Locate the string "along" in the records below. Copy every line where it occurs.

====

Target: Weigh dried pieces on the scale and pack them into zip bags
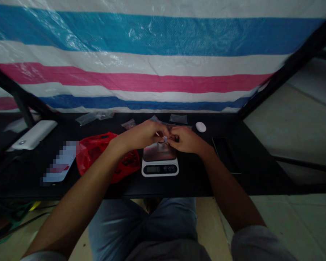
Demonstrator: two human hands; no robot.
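Note:
Both my hands meet above the steel pan of a small white digital kitchen scale (160,169). Between my fingertips is a small clear plastic bag (165,139), mostly covered by the fingers; what is in it I cannot make out. My left hand (149,133) pinches it from the left, thumb and forefinger closed. From the right, my right hand (185,139) pinches it too, with its fingers curled. Left of the scale, partly behind my left forearm, lies an open red plastic bag (93,148) with small dark pieces inside.
Behind my hands lie small filled clear packets (178,119), another packet (128,124) and crumpled clear plastic (95,116). A white oval object (200,127) and a dark phone (225,154) are at right. At left are a blurred-screen phone (61,163) and a white device (36,135).

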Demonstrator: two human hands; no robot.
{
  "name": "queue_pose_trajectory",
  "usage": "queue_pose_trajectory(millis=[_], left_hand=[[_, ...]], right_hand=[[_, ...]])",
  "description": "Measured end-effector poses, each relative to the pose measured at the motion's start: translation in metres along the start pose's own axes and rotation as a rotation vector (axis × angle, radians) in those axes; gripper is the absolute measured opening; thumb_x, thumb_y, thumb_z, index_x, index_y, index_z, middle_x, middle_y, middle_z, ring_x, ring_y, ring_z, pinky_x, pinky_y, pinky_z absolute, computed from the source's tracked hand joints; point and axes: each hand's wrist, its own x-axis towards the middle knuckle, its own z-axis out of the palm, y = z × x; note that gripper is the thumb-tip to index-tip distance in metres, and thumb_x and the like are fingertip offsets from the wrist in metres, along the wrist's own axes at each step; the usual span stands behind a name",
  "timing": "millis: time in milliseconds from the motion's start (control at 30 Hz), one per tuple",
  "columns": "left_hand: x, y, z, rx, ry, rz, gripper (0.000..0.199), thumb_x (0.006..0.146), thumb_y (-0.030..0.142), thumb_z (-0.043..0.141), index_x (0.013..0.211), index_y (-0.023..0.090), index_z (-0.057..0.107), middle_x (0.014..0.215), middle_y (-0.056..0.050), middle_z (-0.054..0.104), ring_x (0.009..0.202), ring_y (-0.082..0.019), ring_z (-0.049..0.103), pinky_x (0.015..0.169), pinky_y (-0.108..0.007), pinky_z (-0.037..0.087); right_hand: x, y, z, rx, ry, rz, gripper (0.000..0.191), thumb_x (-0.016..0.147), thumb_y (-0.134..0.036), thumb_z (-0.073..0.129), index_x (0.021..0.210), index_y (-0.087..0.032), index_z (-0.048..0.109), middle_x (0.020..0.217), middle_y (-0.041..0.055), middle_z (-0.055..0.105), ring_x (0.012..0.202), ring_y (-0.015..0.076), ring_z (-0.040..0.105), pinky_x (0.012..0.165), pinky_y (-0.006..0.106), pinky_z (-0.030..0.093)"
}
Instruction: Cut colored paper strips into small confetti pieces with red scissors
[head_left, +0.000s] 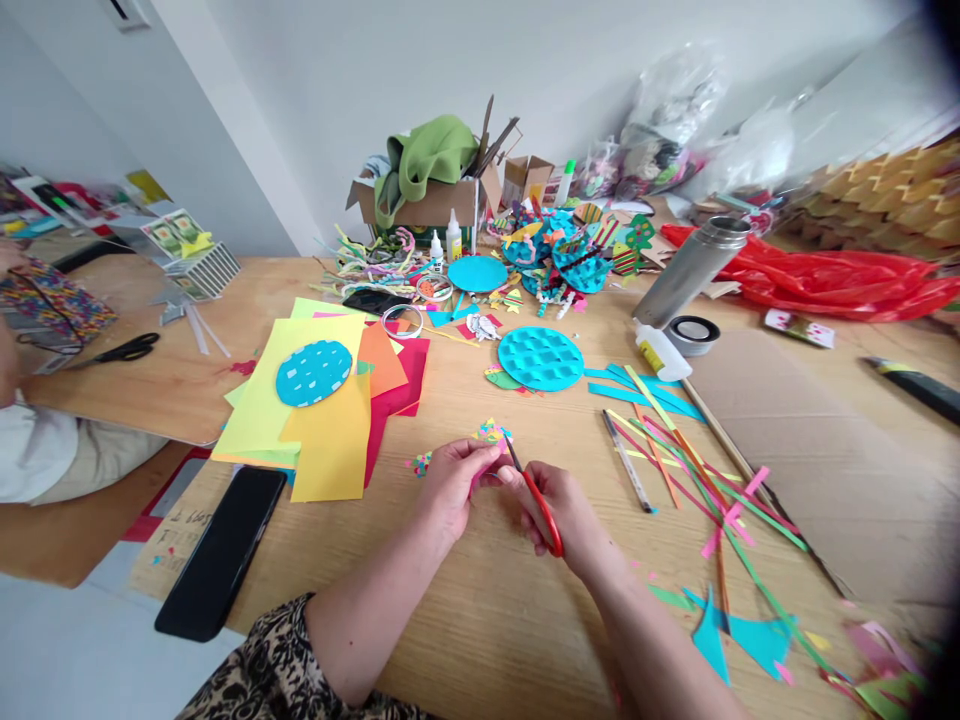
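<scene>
My right hand point(551, 500) is closed round the red-handled scissors point(544, 510), whose dark blades point up and away between my hands. Close beside it, my left hand point(457, 480) pinches a small piece of pink paper point(480, 478), mostly hidden by the fingers. Just past my fingertips lies a little pile of colourful paper bits point(493, 431), with more bits point(421, 463) to the left of my left hand. Farther back rests a blue oval point(541, 359) with raised folds, partly over a green paper fish point(501, 378).
Coloured sheets point(330, 440) and a black phone point(221, 555) are on the left. Paper strips point(697, 460), a pen point(628, 462), cardboard point(795, 450) and a steel flask point(694, 270) are on the right. A person's arm shows at the far left.
</scene>
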Motion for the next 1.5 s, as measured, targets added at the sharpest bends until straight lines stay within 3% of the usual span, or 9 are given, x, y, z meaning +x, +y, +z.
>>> queue_pose_trajectory(millis=[233, 433, 633, 1500], left_hand=[[0.008, 0.013, -0.013, 0.085, -0.137, -0.047, 0.02, 0.062, 0.03, 0.075, 0.066, 0.012, 0.068, 0.071, -0.009, 0.07, 0.067, -0.017, 0.064, 0.062, -0.026, 0.047], [0.012, 0.023, -0.023, 0.193, -0.22, -0.104, 0.018, 0.06, 0.026, 0.075, 0.069, 0.011, 0.07, 0.069, -0.009, 0.07, 0.063, -0.017, 0.064, 0.061, -0.027, 0.047], [0.011, 0.029, -0.026, 0.245, -0.282, -0.111, 0.014, 0.06, 0.024, 0.073, 0.066, 0.011, 0.07, 0.064, -0.009, 0.07, 0.057, -0.014, 0.062, 0.058, -0.025, 0.046], [0.012, 0.031, -0.029, 0.29, -0.324, -0.139, 0.014, 0.06, 0.024, 0.072, 0.065, 0.011, 0.07, 0.064, -0.009, 0.069, 0.055, -0.013, 0.06, 0.055, -0.024, 0.042]], right_hand=[[-0.004, -0.007, -0.009, -0.053, -0.085, -0.059, 0.047, 0.071, -0.064, 0.055, 0.064, -0.02, 0.04, 0.044, -0.0057, 0.052, 0.032, 0.0072, 0.048, 0.032, 0.017, 0.034], [-0.011, -0.012, -0.016, -0.082, -0.222, -0.08, 0.048, 0.071, -0.063, 0.056, 0.065, -0.019, 0.04, 0.048, -0.0051, 0.051, 0.036, 0.0066, 0.048, 0.035, 0.018, 0.037], [-0.012, -0.011, -0.017, -0.104, -0.278, -0.076, 0.047, 0.07, -0.062, 0.059, 0.064, -0.018, 0.04, 0.047, -0.0057, 0.049, 0.035, 0.0057, 0.045, 0.033, 0.016, 0.035], [-0.009, -0.007, -0.016, -0.132, -0.236, -0.014, 0.044, 0.069, -0.053, 0.065, 0.063, -0.02, 0.036, 0.04, -0.009, 0.046, 0.027, 0.0052, 0.042, 0.024, 0.014, 0.03]])
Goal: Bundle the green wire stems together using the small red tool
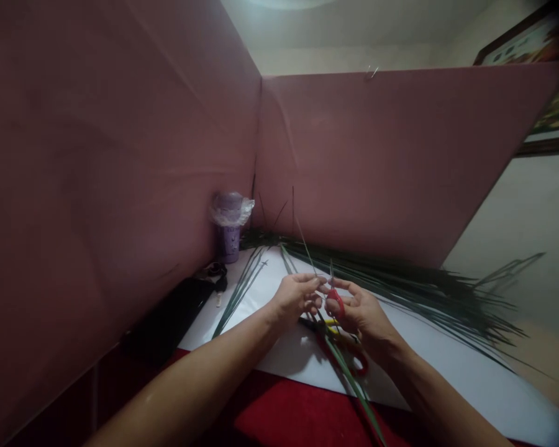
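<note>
My left hand (302, 299) pinches a thin green leaf strip (306, 245) above the white worktop (289, 357). My right hand (359, 308) grips small red-handled scissors (335, 302), close beside the left fingertips. Larger scissors (358, 359) lie beneath my hands; long green leaves (400, 279) line the back.

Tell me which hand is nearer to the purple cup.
Left. The left hand is in front of the purple cup and to its right; the right hand, holding red-handled scissors, is farther off on that same side.
</note>
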Demonstrator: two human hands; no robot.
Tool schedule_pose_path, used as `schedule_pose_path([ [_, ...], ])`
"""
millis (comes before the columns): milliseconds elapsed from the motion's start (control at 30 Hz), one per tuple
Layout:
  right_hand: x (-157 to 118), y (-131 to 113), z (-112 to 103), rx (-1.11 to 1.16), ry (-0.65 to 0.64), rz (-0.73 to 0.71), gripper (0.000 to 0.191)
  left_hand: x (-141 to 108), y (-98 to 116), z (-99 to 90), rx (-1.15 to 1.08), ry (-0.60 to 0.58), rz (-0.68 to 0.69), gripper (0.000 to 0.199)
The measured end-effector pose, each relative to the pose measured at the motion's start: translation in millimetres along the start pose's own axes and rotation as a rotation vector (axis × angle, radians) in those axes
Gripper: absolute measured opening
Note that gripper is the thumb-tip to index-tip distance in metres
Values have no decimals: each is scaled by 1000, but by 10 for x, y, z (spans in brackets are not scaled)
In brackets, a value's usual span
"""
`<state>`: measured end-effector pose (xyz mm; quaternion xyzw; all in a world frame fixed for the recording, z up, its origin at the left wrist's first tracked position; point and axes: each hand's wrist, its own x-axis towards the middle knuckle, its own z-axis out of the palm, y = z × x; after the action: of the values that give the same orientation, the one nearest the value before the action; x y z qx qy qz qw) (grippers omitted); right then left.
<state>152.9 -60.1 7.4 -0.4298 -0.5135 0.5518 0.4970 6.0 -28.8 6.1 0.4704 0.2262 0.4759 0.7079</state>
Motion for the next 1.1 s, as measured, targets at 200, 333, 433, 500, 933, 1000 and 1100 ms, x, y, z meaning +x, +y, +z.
schedule_pose_path([
  [200, -19, 32, 40, 41, -59, 22, 61, -2, 11, 8, -134, -75, -20, 19],
  [333, -17, 5, 46, -123, 54, -41, 46, 5, -15, -1, -129, -86, -29, 17],
  [433, -4, -7, 30, -246, 42, -133, 41, 13, -35, -9, -105, -61, -14, 17],
  [500, 2, -5, 13, -325, 8, -162, 39, 19, -47, -12, -88, -7, -7, 17],
  [933, 35, 94, -98, -638, -3, -257, 32, 14, -52, 12, 47, 185, 6, 11],
  [1000, 29, 83, -89, -660, -1, -262, 30, 19, -55, 9, 48, 180, 16, 11],
  [1100, 11, 55, -67, -710, 19, -265, 28, 31, -69, -1, 52, 196, 14, 10],
])
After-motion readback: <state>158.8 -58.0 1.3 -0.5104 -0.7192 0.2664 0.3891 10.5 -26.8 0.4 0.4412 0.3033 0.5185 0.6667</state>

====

Answer space:
  "description": "Measured end-effector poses, each relative to the pose measured at the motion's start: translation in metres along the start pose's own axes and rotation as a rotation vector (axis × angle, radians) in those axes; gripper is the absolute measured opening; thumb_x, thumb_y, thumb_z, index_x, index_y, index_z, middle_x, middle_y, middle_z, ring_x, ring_y, ring_z, pinky_x, pinky_y, pinky_z absolute, computed from the source's tracked hand joints; point and axes: each hand's wrist, its own x-axis towards the middle knuckle, its own z-axis out of the palm, y = z × x; note that gripper is the thumb-tip to index-tip distance in metres, and thumb_x and the like are fingertip offsets from the wrist in metres, along the wrist's own axes at each step; the usual span stands behind a name",
The measured end-effector pose, each relative to the pose measured at the motion's start: translation in millimetres along the start pose's own axes and rotation as a rotation vector (axis × angle, radians) in those axes

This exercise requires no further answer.